At Phase 1, when Prophet Muhammad instructed his scribes to record the verses he had just received, the scribes would immediately after writing the copies, read the verses aloud for the Prophet's approval. The copy of these first written records of the Qur'an made on leather, cloth, parchments, bones, stones, palm leaves and tablets were then kept safely in the Prophet's house.

Oral proofreading was also carried out once annually in the month of Ramadhan (on every night of the month) between the Prophet and Jibreel beginning from 610 CE. In the year when Prophet died, in 632 CE, Jibreel had actually done the oral proofreading twice. This exercise of checking the reading between Muhammad and Jibreel is known as Mu'arada. Occasionally, a number of scribes and companions had the privilege to witness the exclusive Mu'arada sessions. Sayyidina Uthman, Zaid bin Thabit and Abdullah bin Masud were among the privilege few.

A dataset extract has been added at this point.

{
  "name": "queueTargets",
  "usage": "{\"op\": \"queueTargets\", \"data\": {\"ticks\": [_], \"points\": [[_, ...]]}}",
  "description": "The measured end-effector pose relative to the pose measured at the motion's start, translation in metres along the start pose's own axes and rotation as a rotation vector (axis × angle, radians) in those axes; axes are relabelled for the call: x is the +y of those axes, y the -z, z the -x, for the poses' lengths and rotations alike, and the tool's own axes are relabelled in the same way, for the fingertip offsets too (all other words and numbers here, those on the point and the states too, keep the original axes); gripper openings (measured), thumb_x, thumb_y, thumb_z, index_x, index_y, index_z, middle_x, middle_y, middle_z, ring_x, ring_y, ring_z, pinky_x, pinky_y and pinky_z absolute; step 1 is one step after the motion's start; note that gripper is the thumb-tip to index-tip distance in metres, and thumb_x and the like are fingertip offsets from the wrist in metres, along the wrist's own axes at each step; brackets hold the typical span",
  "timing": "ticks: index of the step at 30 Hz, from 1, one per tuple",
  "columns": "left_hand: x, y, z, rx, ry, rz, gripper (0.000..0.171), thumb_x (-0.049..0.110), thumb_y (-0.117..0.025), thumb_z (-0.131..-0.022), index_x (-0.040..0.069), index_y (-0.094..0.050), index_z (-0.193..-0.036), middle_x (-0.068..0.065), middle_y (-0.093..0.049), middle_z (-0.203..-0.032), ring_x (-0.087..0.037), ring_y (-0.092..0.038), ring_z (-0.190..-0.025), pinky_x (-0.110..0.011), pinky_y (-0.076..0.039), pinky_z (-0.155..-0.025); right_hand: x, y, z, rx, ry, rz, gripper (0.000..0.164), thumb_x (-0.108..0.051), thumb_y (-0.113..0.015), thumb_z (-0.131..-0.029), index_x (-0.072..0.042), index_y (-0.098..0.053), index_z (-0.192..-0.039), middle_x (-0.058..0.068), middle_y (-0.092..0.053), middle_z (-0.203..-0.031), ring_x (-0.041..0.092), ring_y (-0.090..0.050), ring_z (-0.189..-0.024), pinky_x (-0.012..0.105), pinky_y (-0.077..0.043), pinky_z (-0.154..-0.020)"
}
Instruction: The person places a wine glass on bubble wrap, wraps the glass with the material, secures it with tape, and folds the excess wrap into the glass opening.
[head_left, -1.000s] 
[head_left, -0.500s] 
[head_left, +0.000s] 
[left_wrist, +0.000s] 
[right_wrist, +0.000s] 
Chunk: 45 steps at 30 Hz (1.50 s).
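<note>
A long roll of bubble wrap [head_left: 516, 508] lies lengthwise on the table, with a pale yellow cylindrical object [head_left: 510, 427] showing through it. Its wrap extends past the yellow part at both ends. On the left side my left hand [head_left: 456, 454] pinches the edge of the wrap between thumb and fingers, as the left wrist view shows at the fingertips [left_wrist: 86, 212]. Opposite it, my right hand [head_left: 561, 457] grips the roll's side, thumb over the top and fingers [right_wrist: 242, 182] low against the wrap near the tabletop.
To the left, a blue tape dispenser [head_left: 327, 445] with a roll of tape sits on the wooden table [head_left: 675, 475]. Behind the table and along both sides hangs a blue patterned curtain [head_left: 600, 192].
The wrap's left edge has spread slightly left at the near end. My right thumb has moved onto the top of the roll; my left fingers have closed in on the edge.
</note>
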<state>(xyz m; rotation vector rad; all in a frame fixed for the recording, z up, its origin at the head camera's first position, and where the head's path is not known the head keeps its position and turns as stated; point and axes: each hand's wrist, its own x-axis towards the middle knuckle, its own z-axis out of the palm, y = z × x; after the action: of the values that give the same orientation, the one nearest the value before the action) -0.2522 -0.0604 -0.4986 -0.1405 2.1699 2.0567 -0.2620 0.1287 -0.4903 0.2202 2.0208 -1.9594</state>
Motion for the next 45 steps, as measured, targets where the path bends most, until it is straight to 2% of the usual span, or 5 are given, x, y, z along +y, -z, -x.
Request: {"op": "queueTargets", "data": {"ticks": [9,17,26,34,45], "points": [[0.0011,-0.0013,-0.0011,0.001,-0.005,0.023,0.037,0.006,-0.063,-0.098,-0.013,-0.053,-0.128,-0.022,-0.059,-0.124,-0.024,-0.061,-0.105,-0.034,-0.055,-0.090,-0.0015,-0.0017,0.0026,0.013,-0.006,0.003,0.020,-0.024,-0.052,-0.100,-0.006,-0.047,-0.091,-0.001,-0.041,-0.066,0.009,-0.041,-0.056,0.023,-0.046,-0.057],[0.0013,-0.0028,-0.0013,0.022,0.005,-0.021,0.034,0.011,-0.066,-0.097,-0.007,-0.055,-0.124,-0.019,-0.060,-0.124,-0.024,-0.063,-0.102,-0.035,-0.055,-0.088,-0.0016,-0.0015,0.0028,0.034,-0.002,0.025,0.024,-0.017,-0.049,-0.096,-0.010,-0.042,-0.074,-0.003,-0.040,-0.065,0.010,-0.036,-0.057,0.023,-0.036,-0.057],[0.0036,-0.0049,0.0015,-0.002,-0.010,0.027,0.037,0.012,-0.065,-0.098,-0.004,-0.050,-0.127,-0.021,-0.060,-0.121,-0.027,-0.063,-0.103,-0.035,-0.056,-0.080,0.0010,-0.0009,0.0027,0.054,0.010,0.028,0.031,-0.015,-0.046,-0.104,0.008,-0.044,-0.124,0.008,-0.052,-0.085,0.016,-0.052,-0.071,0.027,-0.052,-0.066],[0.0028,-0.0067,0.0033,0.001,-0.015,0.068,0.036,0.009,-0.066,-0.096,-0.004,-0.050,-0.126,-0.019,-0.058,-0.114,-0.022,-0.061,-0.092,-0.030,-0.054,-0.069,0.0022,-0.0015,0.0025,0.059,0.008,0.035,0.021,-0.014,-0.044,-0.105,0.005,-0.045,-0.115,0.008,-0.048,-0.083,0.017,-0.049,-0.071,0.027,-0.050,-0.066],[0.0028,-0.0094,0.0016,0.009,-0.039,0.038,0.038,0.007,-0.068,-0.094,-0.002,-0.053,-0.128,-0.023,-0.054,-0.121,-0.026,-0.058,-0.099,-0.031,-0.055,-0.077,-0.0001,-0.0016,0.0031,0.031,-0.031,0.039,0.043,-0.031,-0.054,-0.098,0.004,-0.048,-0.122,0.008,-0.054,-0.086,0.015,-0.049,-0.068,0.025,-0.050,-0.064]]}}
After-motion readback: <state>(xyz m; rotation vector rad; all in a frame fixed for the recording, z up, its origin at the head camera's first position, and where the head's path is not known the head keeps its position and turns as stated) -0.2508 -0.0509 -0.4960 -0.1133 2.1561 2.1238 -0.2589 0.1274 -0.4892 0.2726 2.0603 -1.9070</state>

The task of developing the Suhuf at Phase 2 of Qur'an content  development was assigned to Zaid. When Sayyidina Abu Bakar called upon him to 'pursue the Quran and collect it together', he specifically asked Zaid to only refer to parchments that were accompanied by two witnesses. This was to ensure that the parchments Zaid would use for re-writing had been copied in the presence of the Prophet. Sayyidina Umar assisted Zaid to carry out his task by helping him gather the witnesses. The other factor that guaranteed Zaid of an authentic source was the fact that the Qur'an in its entirety had been recorded in memories. Zaid himself was a huffaz

At Phase 3, when Sayyidina Uthman made the decision to publish the Qur'an in one master volume, he approached the project carefully. He appointed an official committee of four representatives from two major tribes i.e. the Ansar and Quraish. Zaid bin Thabit represented the Ansar while the other three Abdullah bin az-Zubair, Said bin al-As and Abdul Rahman bin al-Harith represented the Quraish. The instruction given by Sayyidina Uthman to the team of four was that if there were any disputes on any reading variants, they must stick to the Quraish dialect (the original dialect of the Qur'an).

It is worth noting that there is another version of the traditions describing a more elaborate approach adopted by Sayyidina Uthman. Instead of employing a team of four, there was a 12-member committee set up to produce an independent copy rather than just copying straight from the Suhuf. In any case, Sayyidina Uthman had used only records that were dictated by the Prophet s.a.w. People who submitted copies of the parchments did under oath that they were all genuine and authentic. The materials were then collected, labeled and given to Zaid. Among the materials retrieved was a copy kept by Saidatina Aishah. In addition to making reference to Aishah's copy, the Suhuf that was at that time kept by Hafsah served as the most crucial reference. The new master copy produced by the committee was re-checked against it.

Lastly, the finalized copy was read out to a group of companions for them to verify based on their memorization of the Qur'an. Sayyidina Uthman himself was witness to the entire publication process. Once the Mushaf Uthmani was completed, a number of certified copies were made for distribution to selected cities. Sayyidina Uthman then ordered the public to burn all other manuscripts including the Suhuf itself. A hadith by Imam Malik reported: "Sending each Muslim army its own Mushaf, Uthman instructed them to burn all other manuscripts which differed from his." Protecting the quality of the Qur'an became his topmost priority. Such was the great care taken by Sayyidina Uthman in managing the publication of Mushaf Uthmani. It is evident that his incisive actions and wisdom matched, if not surpassed that of a professional publisher in recent times.